Type out the complete listing below word for word, without its pictures.

===============

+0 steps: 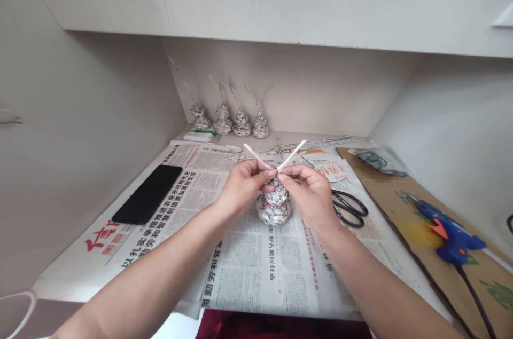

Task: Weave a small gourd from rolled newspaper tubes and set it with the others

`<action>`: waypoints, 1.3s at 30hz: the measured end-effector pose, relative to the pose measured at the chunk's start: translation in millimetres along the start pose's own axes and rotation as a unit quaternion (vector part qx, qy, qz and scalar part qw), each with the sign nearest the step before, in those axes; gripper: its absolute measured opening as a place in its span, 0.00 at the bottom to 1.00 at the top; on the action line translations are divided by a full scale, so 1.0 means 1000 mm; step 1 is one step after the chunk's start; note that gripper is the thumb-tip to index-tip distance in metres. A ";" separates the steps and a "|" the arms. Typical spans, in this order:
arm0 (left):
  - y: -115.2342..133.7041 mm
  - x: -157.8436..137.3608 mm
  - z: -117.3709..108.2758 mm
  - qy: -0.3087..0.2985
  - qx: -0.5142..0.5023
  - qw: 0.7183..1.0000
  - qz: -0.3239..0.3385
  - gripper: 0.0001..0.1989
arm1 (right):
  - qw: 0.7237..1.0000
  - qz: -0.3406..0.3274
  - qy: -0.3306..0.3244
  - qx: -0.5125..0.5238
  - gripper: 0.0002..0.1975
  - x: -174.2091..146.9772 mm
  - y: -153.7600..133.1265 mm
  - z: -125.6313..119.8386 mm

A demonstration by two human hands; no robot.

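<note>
A small gourd shape woven from rolled newspaper [273,210] stands upright on the newspaper sheets [248,269], between my hands. At its neck, my left hand [245,183] is closed, thumb and fingers pinching a white paper strip [255,154] that points up and left. My right hand [309,189] pinches the base of another paper strip [294,153], which slants up and right. The two strips cross in a V where my fingertips meet. Fingers hide part of the gourd's top.
Several similar woven gourds [241,124] stand along the back wall. Thin paper rods [331,143] lie ahead. Black-handled scissors [349,210] rest right of my hand. A blue glue gun [451,237] sits on cardboard [433,280]; a black phone [149,195] lies left. An overhead panel [256,2] juts above.
</note>
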State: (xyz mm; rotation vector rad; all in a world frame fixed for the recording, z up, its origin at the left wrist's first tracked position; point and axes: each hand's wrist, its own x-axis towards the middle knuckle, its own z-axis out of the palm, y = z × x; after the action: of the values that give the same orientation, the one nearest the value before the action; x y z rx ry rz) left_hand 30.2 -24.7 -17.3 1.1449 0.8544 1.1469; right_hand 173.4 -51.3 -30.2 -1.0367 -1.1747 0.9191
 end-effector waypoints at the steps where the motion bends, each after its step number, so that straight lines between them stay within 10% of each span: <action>1: 0.000 0.000 0.000 -0.002 0.008 1.000 0.007 0.11 | 1.000 0.014 -0.006 0.023 0.08 0.001 -0.001 0.000; 9: 0.005 -0.003 0.001 -0.048 0.082 0.995 0.038 0.07 | 0.985 0.102 -0.059 0.128 0.12 0.010 -0.007 -0.006; 22: 0.006 -0.009 0.004 0.001 0.133 0.989 0.069 0.05 | 0.999 -0.021 0.021 -0.031 0.10 -0.006 -0.009 0.005; 31: -0.001 -0.015 -0.001 0.044 0.477 0.819 0.315 0.10 | 0.999 -0.003 -0.002 0.038 0.10 -0.012 -0.013 0.008; 39: -0.007 -0.012 0.001 -0.025 0.469 0.822 0.320 0.08 | 0.977 0.131 0.068 0.153 0.11 -0.003 -0.022 0.000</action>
State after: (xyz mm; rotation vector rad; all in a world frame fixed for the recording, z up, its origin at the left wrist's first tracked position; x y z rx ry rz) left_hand 29.9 -36.4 -24.1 2.4116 1.0626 1.2214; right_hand 174.0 -60.3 -9.9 -0.9975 -0.7624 1.1753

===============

Written answer:
+0 steps: 

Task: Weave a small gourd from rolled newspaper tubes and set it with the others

`<action>`: waypoints, 1.3s at 30hz: the measured end-effector pose, relative to the pose measured at the chunk's start: translation in millimetres along the start pose's own axes and rotation as a unit quaternion (vector part qx, qy, qz and scalar part qw), each with the sign nearest the step before, in those axes; gripper: its absolute measured opening as a place in its span, 0.00 at the bottom to 1.00 at the top; on the action line translations are divided by a full scale, so 1.0 means 1000 mm; step 1 is one step after the chunk's start; note that gripper is the thumb-tip to index-tip distance in metres. A ";" separates the steps and a "|" the arms. Typical spans, in this order:
arm0 (left):
  - y: -115.2342..133.7041 mm
  - x: -157.8436..137.3608 mm
  - z: -117.3709..108.2758 mm
  - qy: -0.3087..0.2985
  - qx: -0.5142..0.5023
  - qw: 0.7183..1.0000
  - qz: -0.3239..0.3385
  - gripper: 0.0001..0.1989
arm1 (right):
  - qw: 0.7237..1.0000
  - qz: -0.3406..0.3274
  - qy: -0.3306..0.3244
  - qx: -0.5125..0.5238
  - gripper: 0.0002..0.1975
  - x: -174.2091..146.9772 mm
  - y: -153.7600..133.1265 mm
  - z: -125.6313..119.8386 mm

A demonstration by two human hands; no robot.

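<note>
A small gourd shape woven from rolled newspaper [273,210] stands upright on the newspaper sheets [248,269], between my hands. At its neck, my left hand [245,183] is closed, thumb and fingers pinching a white paper strip [255,154] that points up and left. My right hand [309,189] pinches the base of another paper strip [294,153], which slants up and right. The two strips cross in a V where my fingertips meet. Fingers hide part of the gourd's top.
Several similar woven gourds [241,124] stand along the back wall. Thin paper rods [331,143] lie ahead. Black-handled scissors [349,210] rest right of my hand. A blue glue gun [451,237] sits on cardboard [433,280]; a black phone [149,195] lies left. An overhead panel [256,2] juts above.
</note>
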State: (xyz mm; rotation vector rad; all in a world frame fixed for the recording, z up, its origin at the left wrist's first tracked position; point and axes: each hand's wrist, its own x-axis towards the middle knuckle, its own z-axis out of the palm, y = z × x; after the action: of the values that give the same orientation, the one nearest the value before the action; x y z rx ry rz) left_hand 30.2 -24.7 -17.3 1.1449 0.8544 1.1469; right_hand 173.4 -51.3 -30.2 -1.0367 -1.1747 0.9191
 end-effector waypoints at the steps where the motion bends, each after its step number, so that straight lines between them stay within 10% of each span: <action>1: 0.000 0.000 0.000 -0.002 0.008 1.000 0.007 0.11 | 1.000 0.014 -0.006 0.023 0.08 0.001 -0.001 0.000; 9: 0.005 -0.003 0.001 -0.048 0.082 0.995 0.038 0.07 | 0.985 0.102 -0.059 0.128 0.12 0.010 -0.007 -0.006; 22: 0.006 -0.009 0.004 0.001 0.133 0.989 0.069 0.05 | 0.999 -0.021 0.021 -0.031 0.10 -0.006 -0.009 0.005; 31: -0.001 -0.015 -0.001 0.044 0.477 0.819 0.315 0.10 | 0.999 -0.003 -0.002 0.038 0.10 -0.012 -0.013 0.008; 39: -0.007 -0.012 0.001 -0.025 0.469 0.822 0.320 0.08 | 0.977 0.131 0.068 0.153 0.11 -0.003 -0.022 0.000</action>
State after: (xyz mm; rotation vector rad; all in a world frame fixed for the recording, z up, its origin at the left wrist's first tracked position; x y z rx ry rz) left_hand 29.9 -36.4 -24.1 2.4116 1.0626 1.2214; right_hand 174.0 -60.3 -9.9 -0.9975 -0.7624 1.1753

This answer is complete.